## Provided data
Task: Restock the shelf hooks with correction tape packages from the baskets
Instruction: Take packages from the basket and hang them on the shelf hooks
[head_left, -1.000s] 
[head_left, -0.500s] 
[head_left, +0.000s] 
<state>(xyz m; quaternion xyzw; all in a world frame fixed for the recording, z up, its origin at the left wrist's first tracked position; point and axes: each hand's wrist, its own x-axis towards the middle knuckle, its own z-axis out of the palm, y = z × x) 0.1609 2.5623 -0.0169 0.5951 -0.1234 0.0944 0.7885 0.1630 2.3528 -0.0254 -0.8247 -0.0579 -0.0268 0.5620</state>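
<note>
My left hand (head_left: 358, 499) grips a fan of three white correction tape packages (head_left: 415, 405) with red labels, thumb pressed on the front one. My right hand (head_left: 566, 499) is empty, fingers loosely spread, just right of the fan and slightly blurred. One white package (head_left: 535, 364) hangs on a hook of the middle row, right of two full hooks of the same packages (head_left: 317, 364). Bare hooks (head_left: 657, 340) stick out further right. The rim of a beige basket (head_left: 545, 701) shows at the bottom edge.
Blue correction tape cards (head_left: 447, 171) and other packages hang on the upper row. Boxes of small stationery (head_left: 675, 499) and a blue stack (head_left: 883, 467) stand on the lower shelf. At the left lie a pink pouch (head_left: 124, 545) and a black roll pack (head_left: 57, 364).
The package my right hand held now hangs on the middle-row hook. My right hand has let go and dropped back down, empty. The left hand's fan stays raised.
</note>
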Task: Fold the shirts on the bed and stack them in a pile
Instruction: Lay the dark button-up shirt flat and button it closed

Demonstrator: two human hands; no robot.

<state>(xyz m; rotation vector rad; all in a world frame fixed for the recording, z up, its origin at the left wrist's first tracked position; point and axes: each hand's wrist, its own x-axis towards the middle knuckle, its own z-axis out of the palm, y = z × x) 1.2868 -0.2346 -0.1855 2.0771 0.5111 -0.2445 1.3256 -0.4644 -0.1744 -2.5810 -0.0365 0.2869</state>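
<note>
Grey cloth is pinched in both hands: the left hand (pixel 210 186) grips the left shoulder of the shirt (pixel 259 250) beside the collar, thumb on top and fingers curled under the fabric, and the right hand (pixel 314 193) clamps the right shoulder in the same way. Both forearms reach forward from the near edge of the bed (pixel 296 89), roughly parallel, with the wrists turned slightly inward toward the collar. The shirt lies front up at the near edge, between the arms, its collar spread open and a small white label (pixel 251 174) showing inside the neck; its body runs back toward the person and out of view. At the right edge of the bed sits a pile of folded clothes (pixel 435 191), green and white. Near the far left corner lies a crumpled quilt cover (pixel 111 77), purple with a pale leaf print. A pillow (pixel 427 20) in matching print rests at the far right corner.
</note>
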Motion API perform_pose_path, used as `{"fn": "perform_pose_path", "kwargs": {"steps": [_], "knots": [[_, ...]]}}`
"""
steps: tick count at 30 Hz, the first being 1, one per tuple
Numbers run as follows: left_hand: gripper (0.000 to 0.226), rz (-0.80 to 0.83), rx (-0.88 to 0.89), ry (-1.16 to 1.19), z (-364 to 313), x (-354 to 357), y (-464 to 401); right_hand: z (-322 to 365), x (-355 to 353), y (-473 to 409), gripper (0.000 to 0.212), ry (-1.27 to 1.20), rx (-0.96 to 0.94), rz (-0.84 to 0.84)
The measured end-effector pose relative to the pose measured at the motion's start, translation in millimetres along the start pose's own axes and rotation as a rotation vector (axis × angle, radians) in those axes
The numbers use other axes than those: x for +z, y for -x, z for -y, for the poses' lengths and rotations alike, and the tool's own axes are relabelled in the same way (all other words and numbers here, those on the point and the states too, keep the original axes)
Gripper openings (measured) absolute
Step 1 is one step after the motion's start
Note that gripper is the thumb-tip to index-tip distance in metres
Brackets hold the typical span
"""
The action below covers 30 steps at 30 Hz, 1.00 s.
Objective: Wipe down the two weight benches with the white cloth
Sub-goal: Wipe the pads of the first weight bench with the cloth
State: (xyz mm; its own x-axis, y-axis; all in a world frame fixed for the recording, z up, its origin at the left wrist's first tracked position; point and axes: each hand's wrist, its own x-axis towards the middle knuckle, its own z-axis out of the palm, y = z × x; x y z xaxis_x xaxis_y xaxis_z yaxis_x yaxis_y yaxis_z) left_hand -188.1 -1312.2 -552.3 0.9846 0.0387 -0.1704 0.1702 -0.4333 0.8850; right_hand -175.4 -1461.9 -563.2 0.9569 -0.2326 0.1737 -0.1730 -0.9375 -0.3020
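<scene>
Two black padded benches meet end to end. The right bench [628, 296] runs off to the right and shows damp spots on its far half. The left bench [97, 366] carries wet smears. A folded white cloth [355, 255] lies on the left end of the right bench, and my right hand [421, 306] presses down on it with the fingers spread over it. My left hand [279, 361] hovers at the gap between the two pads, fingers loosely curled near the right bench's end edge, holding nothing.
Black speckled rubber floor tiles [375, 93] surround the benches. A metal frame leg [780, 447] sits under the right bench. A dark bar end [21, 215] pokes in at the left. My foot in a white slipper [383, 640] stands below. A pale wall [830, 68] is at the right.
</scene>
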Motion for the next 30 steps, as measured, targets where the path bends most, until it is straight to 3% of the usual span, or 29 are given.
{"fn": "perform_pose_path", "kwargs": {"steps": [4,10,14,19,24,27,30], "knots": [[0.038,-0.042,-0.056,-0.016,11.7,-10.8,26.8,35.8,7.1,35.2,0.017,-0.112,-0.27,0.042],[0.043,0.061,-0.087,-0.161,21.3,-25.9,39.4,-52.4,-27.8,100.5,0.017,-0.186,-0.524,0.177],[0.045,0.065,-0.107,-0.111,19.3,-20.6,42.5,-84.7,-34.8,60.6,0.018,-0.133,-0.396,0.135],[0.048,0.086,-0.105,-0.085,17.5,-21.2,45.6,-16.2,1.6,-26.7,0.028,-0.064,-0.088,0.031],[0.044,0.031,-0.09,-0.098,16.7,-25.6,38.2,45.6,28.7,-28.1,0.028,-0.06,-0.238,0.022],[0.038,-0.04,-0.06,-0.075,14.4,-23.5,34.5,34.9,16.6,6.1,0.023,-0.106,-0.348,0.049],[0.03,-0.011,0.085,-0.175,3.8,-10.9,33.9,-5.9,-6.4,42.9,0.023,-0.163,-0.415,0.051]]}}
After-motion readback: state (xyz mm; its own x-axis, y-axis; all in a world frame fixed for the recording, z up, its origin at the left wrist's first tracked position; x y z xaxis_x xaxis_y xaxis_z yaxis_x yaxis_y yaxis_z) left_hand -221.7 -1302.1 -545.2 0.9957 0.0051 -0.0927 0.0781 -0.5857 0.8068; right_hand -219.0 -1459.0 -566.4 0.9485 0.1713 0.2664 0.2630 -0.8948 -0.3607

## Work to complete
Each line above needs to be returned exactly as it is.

## Solved problem
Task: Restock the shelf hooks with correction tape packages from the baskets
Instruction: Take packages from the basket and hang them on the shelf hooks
[head_left, -1.000s] 
[head_left, -0.500s] 
[head_left, +0.000s] 
<state>(xyz m; quaternion xyzw; all in a world frame fixed for the recording, z up, its origin at the left wrist's first tracked position; point and axes: each hand's wrist, its own x-axis towards the middle knuckle, its own z-axis out of the palm, y = z × x) 0.1609 2.5623 -0.0169 0.5951 -0.1234 0.0944 0.7885 0.1630 2.3528 -0.0254 -0.8247 -0.0579 -0.0268 0.5620</state>
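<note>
My left hand (head_left: 358, 499) grips a fan of three white correction tape packages (head_left: 415, 405) with red labels, thumb pressed on the front one. My right hand (head_left: 566, 499) is empty, fingers loosely spread, just right of the fan and slightly blurred. One white package (head_left: 535, 364) hangs on a hook of the middle row, right of two full hooks of the same packages (head_left: 317, 364). Bare hooks (head_left: 657, 340) stick out further right. The rim of a beige basket (head_left: 545, 701) shows at the bottom edge.
Blue correction tape cards (head_left: 447, 171) and other packages hang on the upper row. Boxes of small stationery (head_left: 675, 499) and a blue stack (head_left: 883, 467) stand on the lower shelf. At the left lie a pink pouch (head_left: 124, 545) and a black roll pack (head_left: 57, 364).
The package my right hand held now hangs on the middle-row hook. My right hand has let go and dropped back down, empty. The left hand's fan stays raised.
</note>
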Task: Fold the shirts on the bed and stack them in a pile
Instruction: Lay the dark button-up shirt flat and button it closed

Demonstrator: two human hands; no robot.

<state>(xyz m; rotation vector rad; all in a world frame fixed for the recording, z up, its origin at the left wrist's first tracked position; point and axes: each hand's wrist, its own x-axis towards the middle knuckle, its own z-axis out of the palm, y = z × x) 1.2868 -0.2346 -0.1855 2.0771 0.5111 -0.2445 1.3256 -0.4644 -0.1744 -2.5810 -0.0365 0.2869</state>
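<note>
Grey cloth is pinched in both hands: the left hand (pixel 210 186) grips the left shoulder of the shirt (pixel 259 250) beside the collar, thumb on top and fingers curled under the fabric, and the right hand (pixel 314 193) clamps the right shoulder in the same way. Both forearms reach forward from the near edge of the bed (pixel 296 89), roughly parallel, with the wrists turned slightly inward toward the collar. The shirt lies front up at the near edge, between the arms, its collar spread open and a small white label (pixel 251 174) showing inside the neck; its body runs back toward the person and out of view. At the right edge of the bed sits a pile of folded clothes (pixel 435 191), green and white. Near the far left corner lies a crumpled quilt cover (pixel 111 77), purple with a pale leaf print. A pillow (pixel 427 20) in matching print rests at the far right corner.
</note>
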Motion API perform_pose_path, used as `{"fn": "perform_pose_path", "kwargs": {"steps": [_], "knots": [[_, ...]]}}`
"""
steps: tick count at 30 Hz, the first being 1, one per tuple
Numbers run as follows: left_hand: gripper (0.000 to 0.226), rz (-0.80 to 0.83), rx (-0.88 to 0.89), ry (-1.16 to 1.19), z (-364 to 313), x (-354 to 357), y (-464 to 401); right_hand: z (-322 to 365), x (-355 to 353), y (-473 to 409), gripper (0.000 to 0.212), ry (-1.27 to 1.20), rx (-0.96 to 0.94), rz (-0.84 to 0.84)
The measured end-effector pose relative to the pose measured at the motion's start, translation in millimetres along the start pose's own axes and rotation as a rotation vector (axis × angle, radians) in those axes
The numbers use other axes than those: x for +z, y for -x, z for -y, for the poses' lengths and rotations alike, and the tool's own axes are relabelled in the same way (all other words and numbers here, those on the point and the states too, keep the original axes)
Gripper openings (measured) absolute
Step 1 is one step after the motion's start
Note that gripper is the thumb-tip to index-tip distance in metres
Brackets hold the typical span
"""
The action below covers 30 steps at 30 Hz, 1.00 s.
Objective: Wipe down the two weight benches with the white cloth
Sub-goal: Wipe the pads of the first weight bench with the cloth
State: (xyz mm; its own x-axis, y-axis; all in a world frame fixed for the recording, z up, its origin at the left wrist's first tracked position; point and axes: each hand's wrist, its own x-axis towards the middle knuckle, its own z-axis out of the palm, y = z × x; x y z xaxis_x xaxis_y xaxis_z yaxis_x yaxis_y yaxis_z) left_hand -188.1 -1312.2 -552.3 0.9846 0.0387 -0.1704 0.1702 -0.4333 0.8850; right_hand -175.4 -1461.9 -563.2 0.9569 -0.2326 0.1737 -0.1730 -0.9375 -0.3020
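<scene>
Two black padded benches meet end to end. The right bench [628, 296] runs off to the right and shows damp spots on its far half. The left bench [97, 366] carries wet smears. A folded white cloth [355, 255] lies on the left end of the right bench, and my right hand [421, 306] presses down on it with the fingers spread over it. My left hand [279, 361] hovers at the gap between the two pads, fingers loosely curled near the right bench's end edge, holding nothing.
Black speckled rubber floor tiles [375, 93] surround the benches. A metal frame leg [780, 447] sits under the right bench. A dark bar end [21, 215] pokes in at the left. My foot in a white slipper [383, 640] stands below. A pale wall [830, 68] is at the right.
</scene>
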Motion for the next 30 steps, as measured, targets where the path bends most, until it is straight to 3% of the usual span, or 29 are given.
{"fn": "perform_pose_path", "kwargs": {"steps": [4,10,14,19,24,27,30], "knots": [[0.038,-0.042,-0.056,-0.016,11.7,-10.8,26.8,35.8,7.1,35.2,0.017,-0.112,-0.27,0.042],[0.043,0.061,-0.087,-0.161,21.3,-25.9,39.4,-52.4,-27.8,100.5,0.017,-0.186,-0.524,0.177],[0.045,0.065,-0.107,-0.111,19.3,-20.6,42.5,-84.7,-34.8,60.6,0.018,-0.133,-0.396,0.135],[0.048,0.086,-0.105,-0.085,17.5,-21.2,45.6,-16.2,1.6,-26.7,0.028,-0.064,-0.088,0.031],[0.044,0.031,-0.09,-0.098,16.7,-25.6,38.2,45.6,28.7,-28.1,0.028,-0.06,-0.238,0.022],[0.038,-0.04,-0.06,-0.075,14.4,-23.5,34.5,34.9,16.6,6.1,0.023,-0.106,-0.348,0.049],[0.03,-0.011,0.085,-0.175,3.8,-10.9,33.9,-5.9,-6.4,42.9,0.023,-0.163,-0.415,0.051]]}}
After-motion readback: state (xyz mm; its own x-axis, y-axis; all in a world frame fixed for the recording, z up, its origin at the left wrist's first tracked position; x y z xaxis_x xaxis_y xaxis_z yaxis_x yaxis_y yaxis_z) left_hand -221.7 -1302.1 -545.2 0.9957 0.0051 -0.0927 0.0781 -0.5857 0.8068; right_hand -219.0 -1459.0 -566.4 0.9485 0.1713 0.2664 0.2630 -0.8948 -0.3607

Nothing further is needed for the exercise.